As you tried, you can declare an array of pointers to a character by char *p[].
But if you want to have that pointer (to pointers to characters), you need to tell your compiler. The address of an array can be assigned to the pointer.
char **p = (char *[]){ "steven", "randy", "ben", };
Additional note: Since string literals are unmutable, you better add a const for the characters. And since the address of these unnamed string literals are constant, too, you can provide another one.
const char * const *p = (const char * const []){ "steven", "randy", "ben", };
CodePudding user response:
I also wondered, what if I could answer you in the simplest way possible.
Why are you confused?
A simple pointer to integer for example allocated with 8 cells, acts in the same way as an array has a dimension of 8 cells. The only difference, that you can't see, is that a pointer that has 8 cells allocated is on a part of the memory that is called the HEAP, while a variable of type int tab[8] is allocated on the STACK. Indeed, since the cells are linked in memory, it is easy to imagine that a pointer and an array whose first cell address is sent are the same thing.
Why it doesn't work in the other case
However, when the idea comes to associate (** and [][]) Let's take the example of an int ** ;
int **tab;
tab = malloc(sizeof(int *) * 4);
//secure malloc do not forget
for (int i = 0; i < 4; i )
{
tab[i] = malloc(sizeof(int) * 3);
//secure malloc do not forget
}
and an
int[4][3];
You have a problem.
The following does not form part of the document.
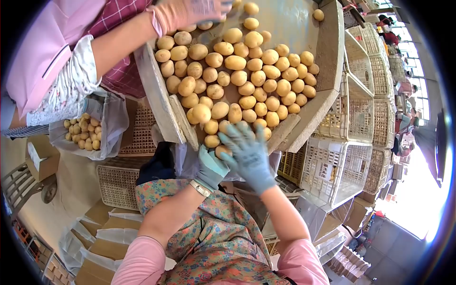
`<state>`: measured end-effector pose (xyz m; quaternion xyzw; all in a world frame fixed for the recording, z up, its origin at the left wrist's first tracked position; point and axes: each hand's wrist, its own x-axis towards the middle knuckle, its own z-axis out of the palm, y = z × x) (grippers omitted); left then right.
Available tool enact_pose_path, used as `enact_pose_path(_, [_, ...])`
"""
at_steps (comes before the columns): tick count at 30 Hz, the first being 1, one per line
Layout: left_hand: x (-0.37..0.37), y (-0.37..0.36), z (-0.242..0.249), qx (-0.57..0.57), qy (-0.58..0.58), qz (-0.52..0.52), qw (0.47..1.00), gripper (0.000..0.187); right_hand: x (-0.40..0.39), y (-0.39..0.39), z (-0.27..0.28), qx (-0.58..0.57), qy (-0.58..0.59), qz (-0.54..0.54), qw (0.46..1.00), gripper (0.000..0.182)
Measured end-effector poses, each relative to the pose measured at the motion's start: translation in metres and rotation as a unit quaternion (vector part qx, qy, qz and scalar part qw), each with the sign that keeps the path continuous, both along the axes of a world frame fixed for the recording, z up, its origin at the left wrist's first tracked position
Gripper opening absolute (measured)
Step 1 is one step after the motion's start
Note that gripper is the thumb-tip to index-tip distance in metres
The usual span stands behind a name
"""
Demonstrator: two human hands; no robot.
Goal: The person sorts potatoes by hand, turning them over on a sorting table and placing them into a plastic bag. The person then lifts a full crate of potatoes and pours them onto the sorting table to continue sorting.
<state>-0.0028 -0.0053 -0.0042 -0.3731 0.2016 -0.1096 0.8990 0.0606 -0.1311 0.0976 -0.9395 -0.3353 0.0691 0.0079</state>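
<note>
Many potatoes lie on a sorting table with raised wooden edges. Both my hands wear grey-blue gloves and meet at the table's narrow near end. My left hand is below the lowest potatoes, its fingers curled beside one potato; whether it grips that potato is hidden. Spread fingers of my right hand reach over the nearest potatoes from the right, palm down. Below the hands, a plastic liner shows partly.
A co-worker's gloved hand reaches over the table's upper left. At left stands a lined box of potatoes. Stacked plastic crates line the right side. Cardboard boxes sit at lower left, near a cart wheel.
</note>
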Motion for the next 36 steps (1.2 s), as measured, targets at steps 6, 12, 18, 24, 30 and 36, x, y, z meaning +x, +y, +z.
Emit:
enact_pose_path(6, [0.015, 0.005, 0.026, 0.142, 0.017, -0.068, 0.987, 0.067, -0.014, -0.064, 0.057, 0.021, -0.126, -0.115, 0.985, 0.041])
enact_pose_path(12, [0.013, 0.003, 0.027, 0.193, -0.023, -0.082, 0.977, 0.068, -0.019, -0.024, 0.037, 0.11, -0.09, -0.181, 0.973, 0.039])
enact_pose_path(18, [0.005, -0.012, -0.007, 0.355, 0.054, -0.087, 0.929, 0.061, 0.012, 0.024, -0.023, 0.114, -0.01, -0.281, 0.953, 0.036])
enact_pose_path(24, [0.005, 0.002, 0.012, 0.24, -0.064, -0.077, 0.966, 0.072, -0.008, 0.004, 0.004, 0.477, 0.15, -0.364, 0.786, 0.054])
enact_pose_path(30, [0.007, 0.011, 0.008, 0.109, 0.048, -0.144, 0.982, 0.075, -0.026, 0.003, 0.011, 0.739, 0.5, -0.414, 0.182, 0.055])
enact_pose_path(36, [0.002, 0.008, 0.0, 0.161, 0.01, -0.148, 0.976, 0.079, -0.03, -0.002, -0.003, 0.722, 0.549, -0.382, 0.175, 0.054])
To imagine, a double array type follows itself in memory, because it is the very principle of arrays.
While a double pointer has first 4 cells of type int * allocated (which follow each other in memory) and then each pointer of these 4 cells, each points to a memory area of 3 ints which follow each other. But the whole thing does not follow each other in the memory!
A way that may interest you
One thing you can do instead is to create an int ptr(*)[3];
which can point to the first element of an array of size 3, i.e. the address of an array [4][3] for example.
CodePudding user response:
The initializer for a scalar object may not contain more than one item.
6.7.9 InitializationC 2011 Online Draft
...
Constraints
2 No initializer shall attempt to provide a value for an object not contained within the entity being initialized.
...
11 The initializer for a scalar shall be a single expression, optionally enclosed in braces. The initial value of the object is that of the expression (after conversion); the same type constraints and conversions as for simple assignment apply, taking the type of the scalar to be the unqualified version of its declared type
char **names declares a single, scalar object, not an array, so any initializer for it must only contain a single item. That initializer may be a single string ("steven"), optionally enclosed in braces ({ "steven" }). However, it may not be a list of initializers.